Recently, the expansion in human resources for health has been limited by the controls placed on public sector spending precipitated by the economic downturn and the structural adjustment program. Human resources available for health care delivery in Dominica have remained constant since the turn of the decade, with no significant changes in either the categories or the numbers of health personnel available, although deployment of staff to strengthen primary health care services has been favored somewhat. The new categories of Primary Care Nurse and Community Health Aide, as well as the institutionalization of a legislative and administrative framework within which Family Nurse Practitioners can function, reflect this orientation.

In 1995, the ratio of personnel (public sector posts) per 100,000 population were as follows: 46.8 for medical doctors, 8.0 for dentists, 28.1 for pharmacists, 311.9 for nurses, 108.4 for nurse assistants, 26.8 for laboratory technologists, 22.8 for environmental health officers, and 5.4 for radiographers.

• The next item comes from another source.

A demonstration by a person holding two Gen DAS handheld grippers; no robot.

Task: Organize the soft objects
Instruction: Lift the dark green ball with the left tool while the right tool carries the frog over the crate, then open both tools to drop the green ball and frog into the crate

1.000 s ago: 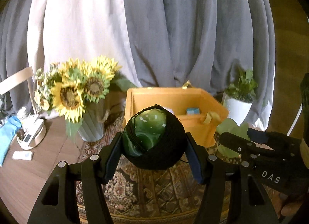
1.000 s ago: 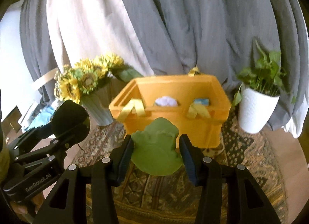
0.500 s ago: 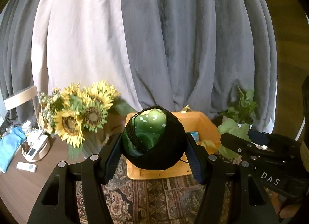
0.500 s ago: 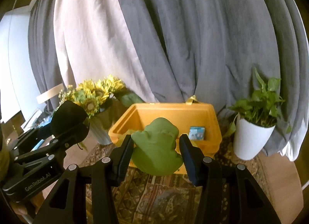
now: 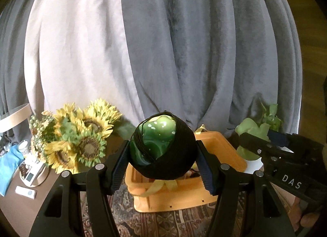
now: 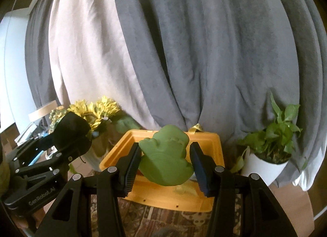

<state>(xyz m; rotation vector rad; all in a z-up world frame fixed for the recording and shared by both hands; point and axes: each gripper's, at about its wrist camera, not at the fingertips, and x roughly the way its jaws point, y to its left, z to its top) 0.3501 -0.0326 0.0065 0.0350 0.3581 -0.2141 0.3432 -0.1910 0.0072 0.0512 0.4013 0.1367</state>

Two institutions in Dominica offer training for health care professionals—the government-run School of Nursing and the private, offshore Ross University Medical School. The program in the School of Nursing is tailored to the specific needs of Dominica’s national health service, whereas the curriculum at Ross University leans toward external market demands.

The actual government expenditure in the health sector has averaged 13.2% of total recurrent budget for the 1992–1995 period. This ranks health as the third largest consumer of government resources, behind administration (21.3%) and education (16.4%). In 1995, 39% of the total recurrent expenditure on social and community services was allocated to health. These figures relate to public sector expenditures only, since private sector expenditure is not captured. In terms of the GDP per capita expenditures on health, an increase was recorded from EC$ 245.37 in 1991 to EC$ 312.73 in 1995. The total government recurrent health expenditure in health for 1995 was US$ 8,870,000.

Expenditure in the health sector is still skewed in the direction of secondary care, with hospital and laboratory services consuming about 50% of the financial resources for health. Environmental health services account for 7.7% of the health expenditure, thereby increasing overall expenditure on primary health care services. Almost three-quarters (72.9%) of the total expenditure on health is directed towards personal emoluments.

A schedule of user fees for bed charges, use of operating theater facilities, and diagnostic services exists for persons seeking secondary care at Princess Margaret Hospital. As a way to attain equity in health, all persons under 17 years old, prenatal women, the indigent, and persons suffering from communicable diseases are exempt from user charges. Of the total public health budget, only 5.5% is recovered from direct user charges; the remainder is financed through the consolidated fund.

There are few prospects for bilateral international partnership for health, with the possible exception of cooperation with the Government of France, which has remained strong. Most international partnerships that have emerged over the past decade have been multilateral and have involved other Caribbean countries.

The Government’s response to this situation has been to infuse health and environment considerations into all of its economic and social development initiatives and to strengthen regional ties. For example, the World Bank funded a regional Organization of Eastern Caribbean States Solid Waste Management Project that will benefit Dominica and that has been promoted as improving tourism, health, and the environment. Dominica also continues to participate in the Caribbean Cooperation in Health (CCH), which offers a platform for a regional approach to health services delivery, including shared services.